The United Nations' internal investigation unit has expanded a probe into allegations of sexual harassment by the U.N. high commissioner for refugees, according to the commissioner.

Ruud Lubbers, the former Dutch prime minister who heads the U.N. refugee agency, acknowledged May 18 that the U.N. Office of Internal Oversight had launched an investigation into allegations that he harassed a U.N. employee during a December meeting.

Lubbers, 65, wrote on Wednesday in an e-mail to his staff that the U.N. investigation team has decided "not to restrict itself to an investigation" into the woman's claim and that the investigators have begun questioning many U.N. staffers to determine if there was "a broader context."

"In plain words: could they not find other women who had somewhat comparable experience with me?"

The U.N. relief official also revealed that he had subsequently been accused of acting inappropriately with another woman who works at the refugee agency. "It was in no way sexual harassment, but I became aware at that time that she felt very uncomfortable," he wrote. "Therefore, I made an apology even in writing."

He indicated that he has no intention of resigning from his post and that he has appointed a "gender equality" specialist, Joyce Mends-Cole, to help establish new guidelines on sexual harassment.

Lubbers described his three-page note as a "frank report and apology" to his staff on the allegations and their impact on the agency's morale. But he also presented a vigorous assertion of his innocence, insisting that "there was no impropriety on my part."

And he sharply criticized U.N. investigators' handling of the probe, saying they have failed to contain leaks to the media, provide him a copy of the complaint or conclude the investigation in a timely fashion.

The director of the relief agency's office in New York, Eric Morris, declined to discuss the details of the letter or the investigation, saying only that Lubbers "was advised the investigation is underway and he thinks that the investigation should run its course."

The controversy represents a major distraction at the refugee agency, which cares for more than 20 million refugees in more than 120 countries. It has also exacted a personal toll on Lubbers, who is married and has three children.
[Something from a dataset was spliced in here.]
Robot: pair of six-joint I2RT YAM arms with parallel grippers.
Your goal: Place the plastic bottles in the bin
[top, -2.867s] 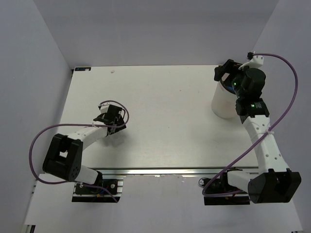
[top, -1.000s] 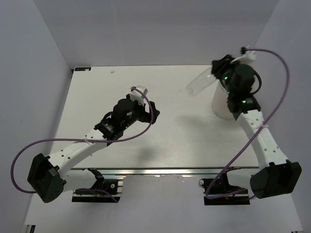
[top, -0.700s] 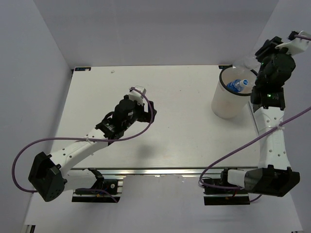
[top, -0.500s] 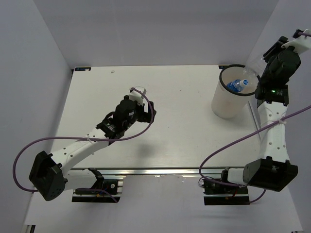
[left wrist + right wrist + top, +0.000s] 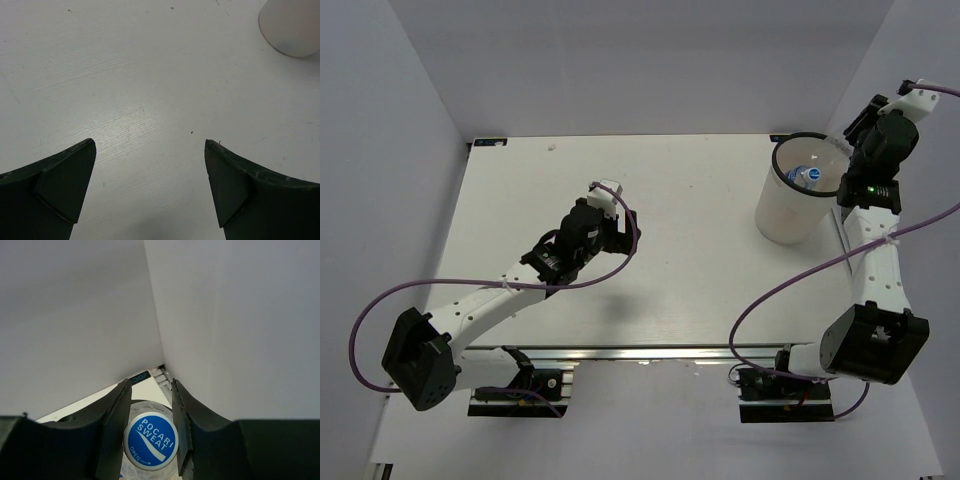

"I am writing this on the eve of Pentecost," he wrote. "In this nightmare, there is certainly a personal dimension, but my main concern at this time if for the organization and you the staff."

Lubbers provided fresh details on the December incident, saying "I made what I consider, and I still consider to be a friendly gesture" to a female staffer as she left a Dec. 18 meeting on personnel matters with several other officials. He added that he "would have refrained" if he knew it would be considered inappropriate. "In short," he said, "I'm really sorry for that."

Lubbers said that the "misunderstanding may have been created or exacerbated by a joking reference" made to the woman outside the office by a colleague. "This appears to have given the friendly gesture a connotation of an entirely different nature than the one intended," he said. He also pointed out that the woman, whose name has not been made public, waited more than four months to file a formal complaint.